Kayu tawa memiliki banyak khasiat. Selain untuk rangka keris, kayu tawa ampuh untuk menetralkan tempat angker. Juga berkhasiat untuk :

Penolak pageblug hewan (flu burung), dll. 
Obat dari gigitan hewan berbisa 
Menentramkan roh yang gentayangan 
Menurut Ki Gondo Darman –dalang tertua- di Sala, belum dianggap dalang wayang kulit, sebelum memiliki pusaka bertangkai kayu Tawa atau Mentawa.

21. WALIKUKUN

Kayu Walikukun disebut juga Kayu Laduni, dimana seseorang yang memanfaatkannya memiliki tingkat kecerdasan tinggi. Khasiat kayu ini untuk :

Meningkatkan imajinasi dan kreativitas 
Keselamatan jiwa 
Kewibawaan 
Para pencipta, seniman, desainer “wajib” memiliki kayu ini.

22. WEGIG

Kayu Wegig berkhasiat hampir sama dengan Kayu Walikukun. Wegig adalah kayu pegangan para pencipta dan para seniman. Khasiat utamaya untuk :

Kecerdasan akal 
Cermat dan teliti 
Bijaksana dalam mengambil keputusan 
Selain yang tersebut diatas, kayu Wegig berkhasiat untuk keselamatan dan kewibawaan. Para pengambil keputusan sangat cocok memanfaatkan kayu ini.

23. WINONG

Kayu Winong sering digunakan para ahli metafisika yang meyakini bahwa manusia dapat berkomunikasi dengan ruh. Kayu ini disukai para makhluk ghaib dan para leluhur. Dan khasiat lainnya untuk :

Menolak santet, guna-guna, dll 
Kebijaksanaan 
Keselamatan jiwa 
Mereka yang nyalinya kecil, memiliki gejala jiwa dan lemah jantung tidak disarankan memanfaatkan kayu ini.


TENTANG KAYU “BERTUAH”

Kayu memiliki kekuatan pemancar. Misalnya, anda punya niat selamat dari kejahatan maka kayu itu berperan sebagai pemancar yang frekuensinya tidak terukur dan ini sudah dibuktikan secara ilmiah.
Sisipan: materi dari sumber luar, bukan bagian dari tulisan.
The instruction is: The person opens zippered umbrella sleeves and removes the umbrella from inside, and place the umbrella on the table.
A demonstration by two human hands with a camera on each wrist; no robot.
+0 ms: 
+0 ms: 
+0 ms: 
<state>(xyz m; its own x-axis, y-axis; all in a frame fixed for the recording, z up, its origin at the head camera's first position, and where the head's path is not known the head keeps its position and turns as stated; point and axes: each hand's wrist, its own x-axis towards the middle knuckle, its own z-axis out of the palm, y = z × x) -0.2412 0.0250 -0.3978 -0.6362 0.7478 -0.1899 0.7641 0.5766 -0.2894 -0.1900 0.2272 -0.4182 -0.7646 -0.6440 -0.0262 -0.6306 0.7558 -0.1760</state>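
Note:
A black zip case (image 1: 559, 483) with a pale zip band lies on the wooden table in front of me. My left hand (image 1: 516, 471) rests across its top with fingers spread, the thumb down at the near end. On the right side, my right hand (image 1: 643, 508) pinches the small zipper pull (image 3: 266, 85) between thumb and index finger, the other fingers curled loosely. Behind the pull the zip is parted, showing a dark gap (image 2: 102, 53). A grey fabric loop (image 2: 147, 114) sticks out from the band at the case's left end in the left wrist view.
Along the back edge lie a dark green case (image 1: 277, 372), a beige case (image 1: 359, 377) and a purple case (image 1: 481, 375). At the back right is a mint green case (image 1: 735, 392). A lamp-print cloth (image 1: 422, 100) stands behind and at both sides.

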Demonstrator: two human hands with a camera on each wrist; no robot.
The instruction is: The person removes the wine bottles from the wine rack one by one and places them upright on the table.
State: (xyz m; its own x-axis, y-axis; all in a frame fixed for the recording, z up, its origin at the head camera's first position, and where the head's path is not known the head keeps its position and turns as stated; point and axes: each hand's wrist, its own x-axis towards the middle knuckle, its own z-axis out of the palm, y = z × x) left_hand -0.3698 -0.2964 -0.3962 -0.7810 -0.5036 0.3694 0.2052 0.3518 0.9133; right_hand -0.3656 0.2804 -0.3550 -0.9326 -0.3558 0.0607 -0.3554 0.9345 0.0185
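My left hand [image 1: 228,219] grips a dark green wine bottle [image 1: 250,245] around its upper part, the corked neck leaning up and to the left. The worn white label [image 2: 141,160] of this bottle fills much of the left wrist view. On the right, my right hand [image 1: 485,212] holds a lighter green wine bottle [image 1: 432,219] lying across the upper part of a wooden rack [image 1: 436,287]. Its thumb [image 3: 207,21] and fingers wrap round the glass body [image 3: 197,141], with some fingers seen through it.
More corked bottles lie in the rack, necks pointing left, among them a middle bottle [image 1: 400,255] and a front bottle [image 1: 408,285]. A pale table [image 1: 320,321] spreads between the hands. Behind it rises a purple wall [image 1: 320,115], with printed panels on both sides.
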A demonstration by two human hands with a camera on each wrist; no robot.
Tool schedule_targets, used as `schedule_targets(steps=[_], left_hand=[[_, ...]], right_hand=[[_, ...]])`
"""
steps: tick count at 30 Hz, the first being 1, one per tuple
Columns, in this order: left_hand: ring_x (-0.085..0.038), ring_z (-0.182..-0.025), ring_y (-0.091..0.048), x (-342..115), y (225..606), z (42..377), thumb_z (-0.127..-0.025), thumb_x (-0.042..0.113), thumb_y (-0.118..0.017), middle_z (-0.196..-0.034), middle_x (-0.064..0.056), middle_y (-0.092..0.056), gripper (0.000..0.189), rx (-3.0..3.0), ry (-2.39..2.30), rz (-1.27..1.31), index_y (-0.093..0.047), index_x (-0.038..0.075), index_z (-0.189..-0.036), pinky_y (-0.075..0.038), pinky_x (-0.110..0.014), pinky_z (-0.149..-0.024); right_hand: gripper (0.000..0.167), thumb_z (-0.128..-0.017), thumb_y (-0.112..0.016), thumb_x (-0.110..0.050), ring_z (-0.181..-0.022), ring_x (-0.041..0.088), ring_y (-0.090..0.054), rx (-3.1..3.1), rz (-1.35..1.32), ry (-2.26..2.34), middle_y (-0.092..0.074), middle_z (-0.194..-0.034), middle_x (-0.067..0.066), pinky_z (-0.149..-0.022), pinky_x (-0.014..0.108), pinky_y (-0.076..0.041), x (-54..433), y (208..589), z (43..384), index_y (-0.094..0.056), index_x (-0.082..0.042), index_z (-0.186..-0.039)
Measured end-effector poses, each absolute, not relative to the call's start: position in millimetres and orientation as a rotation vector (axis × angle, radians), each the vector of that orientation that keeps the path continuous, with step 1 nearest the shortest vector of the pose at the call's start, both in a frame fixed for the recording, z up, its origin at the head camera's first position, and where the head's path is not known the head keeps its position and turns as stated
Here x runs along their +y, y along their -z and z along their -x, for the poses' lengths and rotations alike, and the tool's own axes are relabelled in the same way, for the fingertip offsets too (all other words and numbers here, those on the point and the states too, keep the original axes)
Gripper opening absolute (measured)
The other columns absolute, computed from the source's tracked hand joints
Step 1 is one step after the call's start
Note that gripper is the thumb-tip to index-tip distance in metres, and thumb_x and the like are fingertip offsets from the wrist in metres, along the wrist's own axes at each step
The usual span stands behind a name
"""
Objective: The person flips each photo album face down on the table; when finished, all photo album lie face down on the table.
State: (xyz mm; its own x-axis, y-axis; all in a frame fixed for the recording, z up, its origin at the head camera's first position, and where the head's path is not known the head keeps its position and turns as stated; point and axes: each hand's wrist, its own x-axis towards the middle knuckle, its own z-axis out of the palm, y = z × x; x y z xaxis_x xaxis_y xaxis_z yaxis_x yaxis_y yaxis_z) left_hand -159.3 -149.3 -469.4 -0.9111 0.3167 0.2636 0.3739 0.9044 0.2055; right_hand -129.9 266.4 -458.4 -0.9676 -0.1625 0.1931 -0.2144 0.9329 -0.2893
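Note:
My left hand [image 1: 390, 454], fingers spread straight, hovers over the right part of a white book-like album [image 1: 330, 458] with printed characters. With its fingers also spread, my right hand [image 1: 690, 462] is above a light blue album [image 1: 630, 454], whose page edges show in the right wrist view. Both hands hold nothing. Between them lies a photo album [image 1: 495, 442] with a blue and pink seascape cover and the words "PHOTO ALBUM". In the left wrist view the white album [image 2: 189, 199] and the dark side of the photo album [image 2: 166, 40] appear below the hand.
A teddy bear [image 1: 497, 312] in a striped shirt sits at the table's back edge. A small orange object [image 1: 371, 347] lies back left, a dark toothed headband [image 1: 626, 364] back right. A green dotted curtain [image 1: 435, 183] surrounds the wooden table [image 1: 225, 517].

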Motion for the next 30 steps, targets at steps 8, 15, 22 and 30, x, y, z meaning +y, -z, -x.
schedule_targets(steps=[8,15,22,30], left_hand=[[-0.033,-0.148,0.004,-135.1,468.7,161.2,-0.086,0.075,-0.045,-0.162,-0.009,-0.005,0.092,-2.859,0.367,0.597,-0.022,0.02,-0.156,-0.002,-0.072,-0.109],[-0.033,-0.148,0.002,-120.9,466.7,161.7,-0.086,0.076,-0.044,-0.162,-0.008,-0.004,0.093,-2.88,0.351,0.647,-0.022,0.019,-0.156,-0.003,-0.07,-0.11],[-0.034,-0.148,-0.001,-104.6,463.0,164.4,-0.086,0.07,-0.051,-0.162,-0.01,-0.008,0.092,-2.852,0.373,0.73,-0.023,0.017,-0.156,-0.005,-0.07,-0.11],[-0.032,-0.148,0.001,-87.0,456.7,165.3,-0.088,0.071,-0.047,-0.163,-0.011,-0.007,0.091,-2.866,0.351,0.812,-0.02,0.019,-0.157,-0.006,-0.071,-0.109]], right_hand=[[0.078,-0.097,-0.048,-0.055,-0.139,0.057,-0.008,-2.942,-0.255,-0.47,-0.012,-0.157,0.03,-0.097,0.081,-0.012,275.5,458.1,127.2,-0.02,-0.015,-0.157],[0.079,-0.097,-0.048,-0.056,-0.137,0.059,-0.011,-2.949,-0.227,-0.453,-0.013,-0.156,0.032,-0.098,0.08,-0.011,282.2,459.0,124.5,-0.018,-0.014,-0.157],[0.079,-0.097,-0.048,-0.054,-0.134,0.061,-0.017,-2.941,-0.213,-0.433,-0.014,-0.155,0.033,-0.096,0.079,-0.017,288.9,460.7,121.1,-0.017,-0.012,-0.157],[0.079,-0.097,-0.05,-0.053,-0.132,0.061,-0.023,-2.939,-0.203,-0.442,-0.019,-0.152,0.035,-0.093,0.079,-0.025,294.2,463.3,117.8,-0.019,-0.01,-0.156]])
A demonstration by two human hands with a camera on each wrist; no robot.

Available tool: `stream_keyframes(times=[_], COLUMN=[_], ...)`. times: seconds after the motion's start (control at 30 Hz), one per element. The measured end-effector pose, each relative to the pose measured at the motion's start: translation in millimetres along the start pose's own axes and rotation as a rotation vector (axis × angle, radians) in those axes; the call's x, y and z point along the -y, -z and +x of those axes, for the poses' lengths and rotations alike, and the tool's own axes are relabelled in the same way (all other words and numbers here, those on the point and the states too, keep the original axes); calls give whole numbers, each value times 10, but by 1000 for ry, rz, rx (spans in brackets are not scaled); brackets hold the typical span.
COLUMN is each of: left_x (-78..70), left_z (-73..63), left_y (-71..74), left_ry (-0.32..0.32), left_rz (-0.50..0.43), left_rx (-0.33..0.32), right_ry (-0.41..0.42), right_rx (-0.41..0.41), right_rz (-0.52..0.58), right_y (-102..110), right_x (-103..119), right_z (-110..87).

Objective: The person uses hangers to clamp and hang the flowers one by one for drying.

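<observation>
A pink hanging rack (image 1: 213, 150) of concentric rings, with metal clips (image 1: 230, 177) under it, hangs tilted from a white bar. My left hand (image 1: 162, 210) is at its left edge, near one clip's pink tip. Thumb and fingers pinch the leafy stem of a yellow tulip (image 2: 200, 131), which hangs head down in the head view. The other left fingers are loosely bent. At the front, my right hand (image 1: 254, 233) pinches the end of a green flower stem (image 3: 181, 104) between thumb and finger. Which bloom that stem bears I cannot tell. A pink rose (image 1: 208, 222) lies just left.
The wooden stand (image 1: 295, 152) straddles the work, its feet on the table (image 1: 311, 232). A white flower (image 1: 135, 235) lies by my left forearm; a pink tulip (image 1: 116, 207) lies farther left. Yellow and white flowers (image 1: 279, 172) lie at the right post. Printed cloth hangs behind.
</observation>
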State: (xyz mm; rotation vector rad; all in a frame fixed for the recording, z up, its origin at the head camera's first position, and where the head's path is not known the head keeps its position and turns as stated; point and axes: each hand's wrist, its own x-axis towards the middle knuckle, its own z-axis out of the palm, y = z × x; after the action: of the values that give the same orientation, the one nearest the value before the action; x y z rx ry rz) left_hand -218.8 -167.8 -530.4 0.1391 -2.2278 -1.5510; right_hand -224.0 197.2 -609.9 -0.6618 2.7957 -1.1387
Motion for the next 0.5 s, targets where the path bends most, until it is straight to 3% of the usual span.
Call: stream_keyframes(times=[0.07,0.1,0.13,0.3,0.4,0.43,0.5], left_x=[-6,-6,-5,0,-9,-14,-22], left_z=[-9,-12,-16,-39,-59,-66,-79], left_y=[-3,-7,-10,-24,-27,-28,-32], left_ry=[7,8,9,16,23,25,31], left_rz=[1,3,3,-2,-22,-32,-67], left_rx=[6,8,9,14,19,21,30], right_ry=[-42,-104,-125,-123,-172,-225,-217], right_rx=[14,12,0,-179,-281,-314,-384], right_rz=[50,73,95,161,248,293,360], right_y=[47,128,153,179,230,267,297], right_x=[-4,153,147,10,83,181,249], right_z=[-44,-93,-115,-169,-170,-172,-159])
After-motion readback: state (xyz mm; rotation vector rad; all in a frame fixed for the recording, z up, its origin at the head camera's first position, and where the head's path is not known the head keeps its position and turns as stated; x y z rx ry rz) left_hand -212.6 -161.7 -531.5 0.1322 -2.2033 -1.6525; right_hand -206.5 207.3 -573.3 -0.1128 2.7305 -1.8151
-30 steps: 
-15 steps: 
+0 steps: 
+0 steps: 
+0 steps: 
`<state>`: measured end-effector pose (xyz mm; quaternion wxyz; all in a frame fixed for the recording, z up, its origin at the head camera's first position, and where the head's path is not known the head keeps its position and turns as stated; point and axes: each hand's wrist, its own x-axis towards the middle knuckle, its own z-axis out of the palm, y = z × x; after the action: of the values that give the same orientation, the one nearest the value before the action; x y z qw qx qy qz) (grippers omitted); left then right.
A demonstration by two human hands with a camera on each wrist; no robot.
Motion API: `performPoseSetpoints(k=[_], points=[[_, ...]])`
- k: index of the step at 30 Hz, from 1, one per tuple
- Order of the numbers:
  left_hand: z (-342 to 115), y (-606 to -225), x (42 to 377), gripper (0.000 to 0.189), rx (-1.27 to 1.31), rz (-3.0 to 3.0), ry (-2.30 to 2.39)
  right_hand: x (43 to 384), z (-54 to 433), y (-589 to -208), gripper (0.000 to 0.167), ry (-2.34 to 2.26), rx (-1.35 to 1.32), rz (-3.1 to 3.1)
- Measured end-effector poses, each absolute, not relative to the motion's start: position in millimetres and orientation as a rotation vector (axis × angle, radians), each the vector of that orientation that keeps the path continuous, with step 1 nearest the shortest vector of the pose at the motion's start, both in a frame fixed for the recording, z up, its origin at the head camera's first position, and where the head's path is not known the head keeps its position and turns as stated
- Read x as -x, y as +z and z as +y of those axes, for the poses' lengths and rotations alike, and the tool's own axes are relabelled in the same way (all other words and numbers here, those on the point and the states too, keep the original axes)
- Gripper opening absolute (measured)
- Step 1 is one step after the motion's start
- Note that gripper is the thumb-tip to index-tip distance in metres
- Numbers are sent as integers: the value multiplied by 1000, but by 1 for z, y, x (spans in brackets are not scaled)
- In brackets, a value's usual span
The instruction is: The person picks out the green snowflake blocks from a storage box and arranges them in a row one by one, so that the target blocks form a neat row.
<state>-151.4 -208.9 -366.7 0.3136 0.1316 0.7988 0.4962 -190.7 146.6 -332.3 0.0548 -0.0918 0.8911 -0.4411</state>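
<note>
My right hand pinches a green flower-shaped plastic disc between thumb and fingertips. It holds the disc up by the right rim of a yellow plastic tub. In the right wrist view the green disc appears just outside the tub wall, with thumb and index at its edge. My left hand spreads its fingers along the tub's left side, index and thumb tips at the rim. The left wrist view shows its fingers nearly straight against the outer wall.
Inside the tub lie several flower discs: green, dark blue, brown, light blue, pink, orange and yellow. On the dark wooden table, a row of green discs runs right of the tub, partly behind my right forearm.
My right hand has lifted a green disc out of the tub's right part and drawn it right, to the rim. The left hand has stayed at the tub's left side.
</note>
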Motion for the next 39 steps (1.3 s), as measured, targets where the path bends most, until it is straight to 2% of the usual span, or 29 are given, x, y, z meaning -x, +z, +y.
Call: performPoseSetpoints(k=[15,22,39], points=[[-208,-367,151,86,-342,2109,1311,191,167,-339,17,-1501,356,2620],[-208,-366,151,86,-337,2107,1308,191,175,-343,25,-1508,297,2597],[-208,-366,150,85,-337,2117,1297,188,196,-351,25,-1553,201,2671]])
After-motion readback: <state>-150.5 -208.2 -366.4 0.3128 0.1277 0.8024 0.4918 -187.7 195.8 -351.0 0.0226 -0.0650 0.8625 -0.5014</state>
Kayu memancarkan energi, nur atau cahaya. Cahaya memiliki frekuensi sangat tinggi dan gelombang-gemombang molekul ion yang jika dipicu dengan doa dari jalur agama maupun “amalan” dari jalur ilmu, frekuensinya menjadi lebih kuat dan tinggi dan menimbulkan aura. Nur atau cahaya rumusnya 328 tahun cahaya atau R sehingga logika manusia tidak dapat menjangkau.

Energi yang terdapat pada kayu “bertuah” itu terlalu halus dan relatif dan secara kimiawi terdeteksi. Ketika masih hidup, kayu “bertuah” mengandung zat-zat netrogenium yang sangat tinggi.